1670 (2023-) - such a fun series!!! incredible cast, shows respect to the actual history and the lives of historical people. really cute and funny.
caravaggio (1986) - a biopic about caravaggio.
wait i also forgor about pentiment - an intriguing, immersive, and incredibly beautiful video game! it has a lot of 'the name of the rose' vibes, with it being a medieval murder mystery taking place in a monastery. its incredibly touching and made me cry, and in the last few years i very rarely cry. also im 99% sure its an indie game? go support the creators!
vaguely-medieval/early modern fantasy:
mirror mirror (2012) - a retelling of snow white. a very fun movie imo, with incredible costume design. julia roberts plays the evil queen and she SLAYS. armie hammer is unfortunately in that movie.
stardust (2007) - one of my fave movies growing up. more modern-inspired but still.
the green knight (2021) - controversial i know but i actually loved this movie! i liked it both as a standalone movie but moreso as a 21st century adaptation to sir gawain and the green knight.
galavant (2015-2016) - !!!!!!! one of the most series ever! they manage to tackle such difficult concepts and conversations with a hilarious wit. so fun to watch. i listen to a lot of the songs still, and rewatch every once in a while.
disenchantment (2018-2023) - very fun to watch, especially the first season.
i also really liked the novel uprooted by naomi novik. its a polish-inspired fantasy.
modern era:
killers of the flower moon (2023) - of course. a masterpiece
aferim! (2015) - a romanian movie set in 19th century wallachia, about two officers, a father and son, who were sent by a nobleman to retrieve an escaped enslaved romani man. a lot of the people in the comments were calling the movie humorous and funny, maybe im missing smth (as im watching with subtitles n dont understand the original language) but it was a very difficult watch for me??

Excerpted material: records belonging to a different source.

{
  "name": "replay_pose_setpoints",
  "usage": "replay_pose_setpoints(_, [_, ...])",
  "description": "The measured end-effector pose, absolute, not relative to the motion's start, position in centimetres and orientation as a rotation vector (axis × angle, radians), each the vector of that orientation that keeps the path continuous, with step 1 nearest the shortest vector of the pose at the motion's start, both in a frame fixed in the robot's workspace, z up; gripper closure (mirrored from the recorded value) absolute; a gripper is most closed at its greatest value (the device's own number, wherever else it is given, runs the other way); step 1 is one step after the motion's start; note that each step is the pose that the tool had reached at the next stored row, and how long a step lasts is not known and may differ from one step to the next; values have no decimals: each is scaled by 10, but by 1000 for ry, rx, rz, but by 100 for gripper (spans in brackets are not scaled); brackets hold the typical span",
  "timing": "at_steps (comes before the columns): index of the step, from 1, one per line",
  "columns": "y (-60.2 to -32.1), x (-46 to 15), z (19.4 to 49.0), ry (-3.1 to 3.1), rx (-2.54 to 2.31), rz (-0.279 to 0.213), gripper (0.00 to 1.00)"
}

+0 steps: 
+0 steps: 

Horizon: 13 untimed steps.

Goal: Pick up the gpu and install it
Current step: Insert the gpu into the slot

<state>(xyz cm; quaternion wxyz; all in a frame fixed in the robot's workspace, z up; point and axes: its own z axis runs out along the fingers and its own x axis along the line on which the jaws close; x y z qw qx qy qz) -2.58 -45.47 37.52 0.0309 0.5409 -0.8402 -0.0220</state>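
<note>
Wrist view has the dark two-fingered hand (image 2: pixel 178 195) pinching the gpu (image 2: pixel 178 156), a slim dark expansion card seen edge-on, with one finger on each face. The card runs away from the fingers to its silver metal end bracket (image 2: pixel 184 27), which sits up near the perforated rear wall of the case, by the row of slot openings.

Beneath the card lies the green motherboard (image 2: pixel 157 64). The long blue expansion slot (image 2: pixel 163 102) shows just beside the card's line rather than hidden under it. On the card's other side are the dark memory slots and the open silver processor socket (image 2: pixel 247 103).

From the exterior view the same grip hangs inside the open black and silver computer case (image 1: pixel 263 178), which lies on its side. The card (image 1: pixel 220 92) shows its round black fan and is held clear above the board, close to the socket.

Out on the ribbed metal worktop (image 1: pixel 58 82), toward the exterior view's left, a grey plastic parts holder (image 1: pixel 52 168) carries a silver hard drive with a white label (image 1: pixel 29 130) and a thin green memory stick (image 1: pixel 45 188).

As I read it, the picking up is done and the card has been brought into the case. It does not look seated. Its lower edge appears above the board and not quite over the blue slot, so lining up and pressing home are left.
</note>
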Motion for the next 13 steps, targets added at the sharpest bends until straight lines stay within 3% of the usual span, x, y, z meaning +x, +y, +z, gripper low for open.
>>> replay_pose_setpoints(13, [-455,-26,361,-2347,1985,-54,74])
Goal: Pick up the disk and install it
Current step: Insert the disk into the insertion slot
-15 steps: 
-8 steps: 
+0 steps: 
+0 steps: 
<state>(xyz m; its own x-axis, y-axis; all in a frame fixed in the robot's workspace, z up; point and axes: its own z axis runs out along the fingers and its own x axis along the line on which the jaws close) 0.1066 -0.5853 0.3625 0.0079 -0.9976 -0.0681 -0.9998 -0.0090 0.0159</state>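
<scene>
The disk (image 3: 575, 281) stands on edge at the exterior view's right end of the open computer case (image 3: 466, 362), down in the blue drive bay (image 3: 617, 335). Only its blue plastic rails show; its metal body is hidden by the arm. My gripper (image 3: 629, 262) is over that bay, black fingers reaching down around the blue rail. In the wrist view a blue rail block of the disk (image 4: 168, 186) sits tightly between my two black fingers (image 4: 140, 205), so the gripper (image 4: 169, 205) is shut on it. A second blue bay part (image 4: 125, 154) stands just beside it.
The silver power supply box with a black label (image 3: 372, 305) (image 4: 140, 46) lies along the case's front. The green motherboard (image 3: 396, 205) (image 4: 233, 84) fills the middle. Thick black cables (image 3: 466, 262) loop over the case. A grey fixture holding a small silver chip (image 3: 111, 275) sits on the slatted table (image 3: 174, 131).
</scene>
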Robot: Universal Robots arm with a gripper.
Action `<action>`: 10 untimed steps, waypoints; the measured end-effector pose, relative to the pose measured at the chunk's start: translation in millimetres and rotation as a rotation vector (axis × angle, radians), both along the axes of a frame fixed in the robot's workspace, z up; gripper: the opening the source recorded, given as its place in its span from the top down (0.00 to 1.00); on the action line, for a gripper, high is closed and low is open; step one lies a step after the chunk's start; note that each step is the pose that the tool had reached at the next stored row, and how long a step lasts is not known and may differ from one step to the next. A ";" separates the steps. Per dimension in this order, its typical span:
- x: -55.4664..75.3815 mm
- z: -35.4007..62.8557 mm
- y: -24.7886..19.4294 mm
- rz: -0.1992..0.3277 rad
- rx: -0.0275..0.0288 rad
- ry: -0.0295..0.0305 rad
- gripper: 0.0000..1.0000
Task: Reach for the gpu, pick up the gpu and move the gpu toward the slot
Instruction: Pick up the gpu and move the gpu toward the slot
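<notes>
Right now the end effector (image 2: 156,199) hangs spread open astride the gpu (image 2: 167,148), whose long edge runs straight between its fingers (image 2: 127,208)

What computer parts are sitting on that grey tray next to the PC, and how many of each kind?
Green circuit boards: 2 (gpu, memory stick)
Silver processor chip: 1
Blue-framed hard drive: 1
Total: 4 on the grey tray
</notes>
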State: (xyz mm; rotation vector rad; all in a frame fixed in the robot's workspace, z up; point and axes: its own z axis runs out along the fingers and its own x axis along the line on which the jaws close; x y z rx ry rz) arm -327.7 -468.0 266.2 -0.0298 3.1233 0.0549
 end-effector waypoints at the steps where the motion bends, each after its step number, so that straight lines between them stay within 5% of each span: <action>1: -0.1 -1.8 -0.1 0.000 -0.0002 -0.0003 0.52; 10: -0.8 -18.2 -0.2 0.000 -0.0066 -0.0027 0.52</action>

the handmaiden (2016) - need i say more
black sails (2014-2017) - a prequel to the famous novel 'treasure island'. not an easy series to watch. incredibly good.
the favourite (2018) - need i say more pt 2
the rabbi's cat (le chat du rabbin) (2011) - animated movie set in early 20th century algeria. a rabbi's cat learns to talk overnight.
the nice guys (2016) - a fun murder mystery set in the 1970s
o brother, where art thou (2000) - a retelling of the odyssey set in the southern us in the 1930s
victor/victoria (1982) - set in early 20th century paris. julie andrews pretends to be a man and takes on a job as a drag queen. extremely fun, extremely gay movie.
lady chatterley's lover (2022) - very much porn for moms but it was a nice watch imo
amulet (2020) - set in like. idk. sometime in the 20th century. this is a horror movie, deals a lot with misogyny, sa, and so on. i really like it, personally. a lot of people, mostly weird men, dont tho.
the great (2020-2023) - i have mixed feelings about this show. on the one hand, its really fun to watch. on the other hand, its basically ofmd for girls who have public mental breakdowns whenever someone claims corsets were oppressive. and theyre so weird about russians, jesus christ.
disses:
domina (2021-) - i just couldnt get into it, esp since i tried right after finishing rome hbo. it was kind of silly, and not in a good way. takes itself wayyyy to seriously.
i didnt like spartacus (2010-2013) - the dialogue was almost grotesque and the editing, especially the transitions, straight up killed me
damsel (2024) - holy fuck what a trainwreck of a movie. absolute waste of angela basset and robin wright. the only good thing were the costumes.
lancelot du lac (1974) - i just didnt like it at all. couldnt get into it. i guess it was way too french and artsy fartsy for me. a movie that was trying to say both too little and too much at the same time.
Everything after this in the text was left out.